* [The task]: Pull every line holding the word "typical" out of the data and copy it.

Dataset entries:
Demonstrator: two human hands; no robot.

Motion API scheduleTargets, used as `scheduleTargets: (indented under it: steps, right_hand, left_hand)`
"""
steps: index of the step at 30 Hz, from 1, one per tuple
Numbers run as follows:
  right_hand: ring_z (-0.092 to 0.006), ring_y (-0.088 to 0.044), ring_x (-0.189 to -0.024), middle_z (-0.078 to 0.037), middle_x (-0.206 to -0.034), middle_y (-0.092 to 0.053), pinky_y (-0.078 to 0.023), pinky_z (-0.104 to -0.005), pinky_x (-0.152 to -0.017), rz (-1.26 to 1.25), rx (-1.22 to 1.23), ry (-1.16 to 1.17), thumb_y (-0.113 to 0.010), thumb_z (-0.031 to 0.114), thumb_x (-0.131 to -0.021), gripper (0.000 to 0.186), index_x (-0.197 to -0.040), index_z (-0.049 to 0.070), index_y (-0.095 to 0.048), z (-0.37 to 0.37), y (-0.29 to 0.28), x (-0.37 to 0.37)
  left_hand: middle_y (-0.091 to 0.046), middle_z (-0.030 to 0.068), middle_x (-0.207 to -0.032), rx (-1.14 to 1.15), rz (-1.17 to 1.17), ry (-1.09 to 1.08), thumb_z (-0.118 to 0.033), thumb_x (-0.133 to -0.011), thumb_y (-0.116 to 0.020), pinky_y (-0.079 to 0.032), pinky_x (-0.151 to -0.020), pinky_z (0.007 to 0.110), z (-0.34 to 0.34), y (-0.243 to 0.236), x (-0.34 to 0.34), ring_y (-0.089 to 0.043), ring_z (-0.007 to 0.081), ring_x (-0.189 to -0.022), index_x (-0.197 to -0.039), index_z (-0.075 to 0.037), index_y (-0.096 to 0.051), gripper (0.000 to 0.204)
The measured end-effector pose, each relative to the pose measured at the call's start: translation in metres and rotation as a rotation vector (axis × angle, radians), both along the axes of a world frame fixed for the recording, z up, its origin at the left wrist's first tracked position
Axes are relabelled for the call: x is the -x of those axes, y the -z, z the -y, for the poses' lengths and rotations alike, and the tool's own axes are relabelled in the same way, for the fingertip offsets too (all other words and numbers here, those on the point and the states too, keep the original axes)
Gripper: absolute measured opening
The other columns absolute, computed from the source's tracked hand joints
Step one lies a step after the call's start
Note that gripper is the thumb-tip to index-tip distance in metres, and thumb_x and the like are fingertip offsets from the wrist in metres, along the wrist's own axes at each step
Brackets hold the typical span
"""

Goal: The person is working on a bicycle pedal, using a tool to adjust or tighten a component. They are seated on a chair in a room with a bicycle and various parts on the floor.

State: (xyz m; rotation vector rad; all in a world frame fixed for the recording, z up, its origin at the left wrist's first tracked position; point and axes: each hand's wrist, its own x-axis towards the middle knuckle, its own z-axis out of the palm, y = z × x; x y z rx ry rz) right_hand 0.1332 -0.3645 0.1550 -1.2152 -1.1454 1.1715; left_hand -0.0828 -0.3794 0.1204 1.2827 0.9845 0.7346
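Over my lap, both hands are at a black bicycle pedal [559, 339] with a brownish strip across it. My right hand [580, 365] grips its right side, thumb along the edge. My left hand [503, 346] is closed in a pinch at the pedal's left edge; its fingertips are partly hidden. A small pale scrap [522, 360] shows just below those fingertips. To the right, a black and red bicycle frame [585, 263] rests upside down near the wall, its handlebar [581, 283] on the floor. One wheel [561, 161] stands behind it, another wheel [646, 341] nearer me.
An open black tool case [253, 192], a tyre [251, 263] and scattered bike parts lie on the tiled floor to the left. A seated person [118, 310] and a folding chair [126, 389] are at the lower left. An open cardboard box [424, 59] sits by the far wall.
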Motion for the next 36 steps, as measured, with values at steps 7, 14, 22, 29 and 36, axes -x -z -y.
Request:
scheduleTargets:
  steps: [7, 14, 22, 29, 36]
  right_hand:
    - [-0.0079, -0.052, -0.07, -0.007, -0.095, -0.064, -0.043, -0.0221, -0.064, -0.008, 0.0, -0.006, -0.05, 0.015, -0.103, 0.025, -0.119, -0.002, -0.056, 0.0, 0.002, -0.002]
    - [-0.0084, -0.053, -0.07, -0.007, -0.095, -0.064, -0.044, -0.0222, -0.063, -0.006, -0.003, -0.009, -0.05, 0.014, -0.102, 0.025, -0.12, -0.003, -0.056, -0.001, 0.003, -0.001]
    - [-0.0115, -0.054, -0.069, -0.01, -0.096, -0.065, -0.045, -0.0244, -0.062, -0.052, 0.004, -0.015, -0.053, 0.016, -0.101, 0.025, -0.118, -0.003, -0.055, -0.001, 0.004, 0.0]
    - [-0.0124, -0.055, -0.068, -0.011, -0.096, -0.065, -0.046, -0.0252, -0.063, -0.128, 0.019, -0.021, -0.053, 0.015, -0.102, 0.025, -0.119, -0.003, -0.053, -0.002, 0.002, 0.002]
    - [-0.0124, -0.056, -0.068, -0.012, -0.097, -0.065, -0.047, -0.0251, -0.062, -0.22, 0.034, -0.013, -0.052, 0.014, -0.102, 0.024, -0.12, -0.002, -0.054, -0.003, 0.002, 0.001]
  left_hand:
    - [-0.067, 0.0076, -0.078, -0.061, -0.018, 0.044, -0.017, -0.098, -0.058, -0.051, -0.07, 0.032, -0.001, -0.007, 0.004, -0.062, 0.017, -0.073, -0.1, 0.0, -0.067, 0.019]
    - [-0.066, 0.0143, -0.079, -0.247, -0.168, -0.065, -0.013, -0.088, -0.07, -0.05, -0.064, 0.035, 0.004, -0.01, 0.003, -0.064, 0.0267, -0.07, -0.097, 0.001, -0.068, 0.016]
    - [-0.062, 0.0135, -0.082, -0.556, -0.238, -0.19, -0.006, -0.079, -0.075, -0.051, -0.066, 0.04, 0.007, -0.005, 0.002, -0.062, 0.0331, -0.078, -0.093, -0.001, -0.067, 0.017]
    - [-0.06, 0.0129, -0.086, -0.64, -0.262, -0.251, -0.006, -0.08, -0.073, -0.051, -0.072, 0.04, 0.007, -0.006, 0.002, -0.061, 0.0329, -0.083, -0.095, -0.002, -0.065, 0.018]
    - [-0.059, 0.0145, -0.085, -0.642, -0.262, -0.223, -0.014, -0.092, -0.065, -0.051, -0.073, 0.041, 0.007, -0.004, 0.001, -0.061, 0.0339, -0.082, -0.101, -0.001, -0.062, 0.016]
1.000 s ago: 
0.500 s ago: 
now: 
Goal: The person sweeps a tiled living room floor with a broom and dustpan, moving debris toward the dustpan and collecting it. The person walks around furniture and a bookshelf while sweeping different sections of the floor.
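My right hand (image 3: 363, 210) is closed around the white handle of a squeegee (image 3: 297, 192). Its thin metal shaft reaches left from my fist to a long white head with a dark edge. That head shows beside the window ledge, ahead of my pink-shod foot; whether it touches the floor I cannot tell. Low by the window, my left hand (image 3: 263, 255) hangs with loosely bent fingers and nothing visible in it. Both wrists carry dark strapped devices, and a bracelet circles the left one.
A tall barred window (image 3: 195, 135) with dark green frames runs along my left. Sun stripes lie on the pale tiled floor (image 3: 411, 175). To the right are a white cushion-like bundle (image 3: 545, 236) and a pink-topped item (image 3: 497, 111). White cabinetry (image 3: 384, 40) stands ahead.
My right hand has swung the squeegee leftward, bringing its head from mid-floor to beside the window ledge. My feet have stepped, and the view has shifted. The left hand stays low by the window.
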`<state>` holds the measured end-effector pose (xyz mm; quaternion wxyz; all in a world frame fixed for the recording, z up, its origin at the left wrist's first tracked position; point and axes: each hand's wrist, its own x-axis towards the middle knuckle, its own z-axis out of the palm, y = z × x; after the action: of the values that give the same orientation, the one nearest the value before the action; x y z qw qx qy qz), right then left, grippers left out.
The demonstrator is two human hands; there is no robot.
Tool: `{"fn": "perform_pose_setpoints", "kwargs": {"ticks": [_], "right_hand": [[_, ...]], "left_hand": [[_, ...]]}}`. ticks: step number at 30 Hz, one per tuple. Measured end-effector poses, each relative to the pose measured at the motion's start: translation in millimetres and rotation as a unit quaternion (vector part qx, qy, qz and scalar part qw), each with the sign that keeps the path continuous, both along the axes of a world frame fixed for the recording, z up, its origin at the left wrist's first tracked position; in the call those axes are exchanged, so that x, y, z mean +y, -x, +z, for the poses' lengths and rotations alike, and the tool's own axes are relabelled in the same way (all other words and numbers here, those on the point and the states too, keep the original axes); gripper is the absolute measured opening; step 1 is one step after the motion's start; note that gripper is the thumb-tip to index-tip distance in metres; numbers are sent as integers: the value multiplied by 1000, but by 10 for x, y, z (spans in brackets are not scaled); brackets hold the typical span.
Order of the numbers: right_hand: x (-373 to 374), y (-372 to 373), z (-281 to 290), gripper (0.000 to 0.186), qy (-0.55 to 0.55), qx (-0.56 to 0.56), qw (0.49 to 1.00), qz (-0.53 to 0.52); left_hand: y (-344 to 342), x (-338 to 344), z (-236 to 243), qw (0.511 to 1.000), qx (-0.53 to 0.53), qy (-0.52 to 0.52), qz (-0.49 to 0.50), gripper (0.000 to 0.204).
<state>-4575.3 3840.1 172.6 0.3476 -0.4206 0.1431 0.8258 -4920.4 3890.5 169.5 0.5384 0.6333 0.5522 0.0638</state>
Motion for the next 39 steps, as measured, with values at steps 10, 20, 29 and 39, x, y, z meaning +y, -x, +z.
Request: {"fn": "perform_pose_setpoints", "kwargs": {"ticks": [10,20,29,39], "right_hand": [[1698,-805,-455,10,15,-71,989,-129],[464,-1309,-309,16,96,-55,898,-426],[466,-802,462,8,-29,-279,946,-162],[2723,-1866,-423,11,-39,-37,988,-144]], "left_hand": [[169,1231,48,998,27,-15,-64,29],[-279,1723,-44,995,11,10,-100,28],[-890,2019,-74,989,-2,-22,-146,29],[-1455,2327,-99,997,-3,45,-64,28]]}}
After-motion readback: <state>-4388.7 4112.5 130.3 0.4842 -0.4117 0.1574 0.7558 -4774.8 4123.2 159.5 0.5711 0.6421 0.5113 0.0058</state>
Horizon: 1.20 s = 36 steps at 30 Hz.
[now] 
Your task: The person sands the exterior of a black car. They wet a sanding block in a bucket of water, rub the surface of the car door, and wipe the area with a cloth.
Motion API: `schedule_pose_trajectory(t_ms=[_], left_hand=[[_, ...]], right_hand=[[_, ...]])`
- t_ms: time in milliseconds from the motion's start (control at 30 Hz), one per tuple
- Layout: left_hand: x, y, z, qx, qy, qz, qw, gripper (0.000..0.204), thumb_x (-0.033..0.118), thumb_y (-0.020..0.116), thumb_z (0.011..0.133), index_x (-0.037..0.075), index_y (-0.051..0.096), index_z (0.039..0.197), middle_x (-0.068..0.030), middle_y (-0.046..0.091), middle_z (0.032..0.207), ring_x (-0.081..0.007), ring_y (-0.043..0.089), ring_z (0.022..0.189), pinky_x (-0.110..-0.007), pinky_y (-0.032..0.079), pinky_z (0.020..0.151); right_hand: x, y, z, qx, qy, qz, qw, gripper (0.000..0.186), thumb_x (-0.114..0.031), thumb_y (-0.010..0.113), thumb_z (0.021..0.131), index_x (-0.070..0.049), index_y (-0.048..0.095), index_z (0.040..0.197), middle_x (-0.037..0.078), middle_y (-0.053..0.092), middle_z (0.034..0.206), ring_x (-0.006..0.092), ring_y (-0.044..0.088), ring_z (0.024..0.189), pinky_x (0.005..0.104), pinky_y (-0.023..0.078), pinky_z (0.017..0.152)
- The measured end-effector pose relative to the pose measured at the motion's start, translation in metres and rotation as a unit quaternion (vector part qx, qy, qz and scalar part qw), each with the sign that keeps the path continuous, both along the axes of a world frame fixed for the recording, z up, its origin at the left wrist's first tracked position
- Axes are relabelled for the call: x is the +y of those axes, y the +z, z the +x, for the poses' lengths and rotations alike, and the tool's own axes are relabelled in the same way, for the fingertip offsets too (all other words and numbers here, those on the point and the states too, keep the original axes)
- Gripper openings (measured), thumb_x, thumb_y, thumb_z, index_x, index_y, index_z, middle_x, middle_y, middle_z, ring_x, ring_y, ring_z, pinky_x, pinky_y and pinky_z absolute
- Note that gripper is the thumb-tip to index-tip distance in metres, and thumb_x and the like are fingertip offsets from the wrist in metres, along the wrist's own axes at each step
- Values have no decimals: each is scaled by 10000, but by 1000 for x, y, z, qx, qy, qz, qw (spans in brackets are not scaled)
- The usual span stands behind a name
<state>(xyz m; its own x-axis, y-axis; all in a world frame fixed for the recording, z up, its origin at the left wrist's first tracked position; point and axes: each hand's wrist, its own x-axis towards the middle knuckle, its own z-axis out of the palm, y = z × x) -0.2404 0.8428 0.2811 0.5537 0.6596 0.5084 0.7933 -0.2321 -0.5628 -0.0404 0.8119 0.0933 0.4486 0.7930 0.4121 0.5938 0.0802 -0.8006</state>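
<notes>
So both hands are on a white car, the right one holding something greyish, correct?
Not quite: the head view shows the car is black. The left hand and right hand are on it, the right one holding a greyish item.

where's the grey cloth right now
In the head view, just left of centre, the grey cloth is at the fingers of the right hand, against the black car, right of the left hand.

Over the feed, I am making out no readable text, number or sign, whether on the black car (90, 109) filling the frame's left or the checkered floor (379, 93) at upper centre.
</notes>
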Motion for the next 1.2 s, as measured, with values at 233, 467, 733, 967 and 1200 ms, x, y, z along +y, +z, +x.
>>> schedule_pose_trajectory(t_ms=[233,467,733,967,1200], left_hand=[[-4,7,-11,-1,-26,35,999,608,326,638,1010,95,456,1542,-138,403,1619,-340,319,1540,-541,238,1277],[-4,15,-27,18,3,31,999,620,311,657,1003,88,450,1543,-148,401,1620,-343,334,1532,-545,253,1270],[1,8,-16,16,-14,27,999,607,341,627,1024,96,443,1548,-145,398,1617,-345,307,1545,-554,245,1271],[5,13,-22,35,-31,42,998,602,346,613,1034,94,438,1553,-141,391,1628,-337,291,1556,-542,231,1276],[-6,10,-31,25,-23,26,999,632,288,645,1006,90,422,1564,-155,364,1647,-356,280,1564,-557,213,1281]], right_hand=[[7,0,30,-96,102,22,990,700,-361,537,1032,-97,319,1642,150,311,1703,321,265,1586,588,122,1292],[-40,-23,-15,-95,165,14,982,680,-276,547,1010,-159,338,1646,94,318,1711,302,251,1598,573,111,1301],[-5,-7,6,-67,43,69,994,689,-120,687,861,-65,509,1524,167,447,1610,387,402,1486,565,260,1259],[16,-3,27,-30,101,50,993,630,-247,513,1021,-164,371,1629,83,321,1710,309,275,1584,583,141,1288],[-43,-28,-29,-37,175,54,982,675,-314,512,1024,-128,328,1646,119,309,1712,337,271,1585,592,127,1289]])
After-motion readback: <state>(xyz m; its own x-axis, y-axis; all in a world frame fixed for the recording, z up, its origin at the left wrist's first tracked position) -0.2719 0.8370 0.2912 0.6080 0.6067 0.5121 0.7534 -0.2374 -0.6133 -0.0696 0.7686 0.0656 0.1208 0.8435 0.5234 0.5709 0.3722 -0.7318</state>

* [Solution for this exercise]:
Brackets hold the typical span
Tool: `{"fn": "perform_pose_setpoints", "kwargs": {"ticks": [_], "right_hand": [[_, ...]], "left_hand": [[_, ...]]}}`. ticks: step number at 30 Hz, one per tuple. Measured end-effector poses, each relative to the pose measured at the motion's start: translation in millimetres and rotation as a unit quaternion (vector part qx, qy, qz and scalar part qw), each with the sign that keeps the path continuous, both along the axes of a world frame fixed for the recording, z up, its origin at the left wrist's first tracked position; in the call those axes are exchanged, so that x, y, z mean +y, -x, +z, for the poses' lengths and rotations alike, and the tool's own axes are relabelled in the same way (all other words and numbers here, those on the point and the states too, keep the original axes); gripper is the absolute measured opening; step 1 is one step after the motion's start; note that gripper is the thumb-tip to index-tip distance in metres; numbers are sent as integers: the value multiplied by 1000, but by 10 for x, y, z (spans in brackets are not scaled); brackets hold the typical span.

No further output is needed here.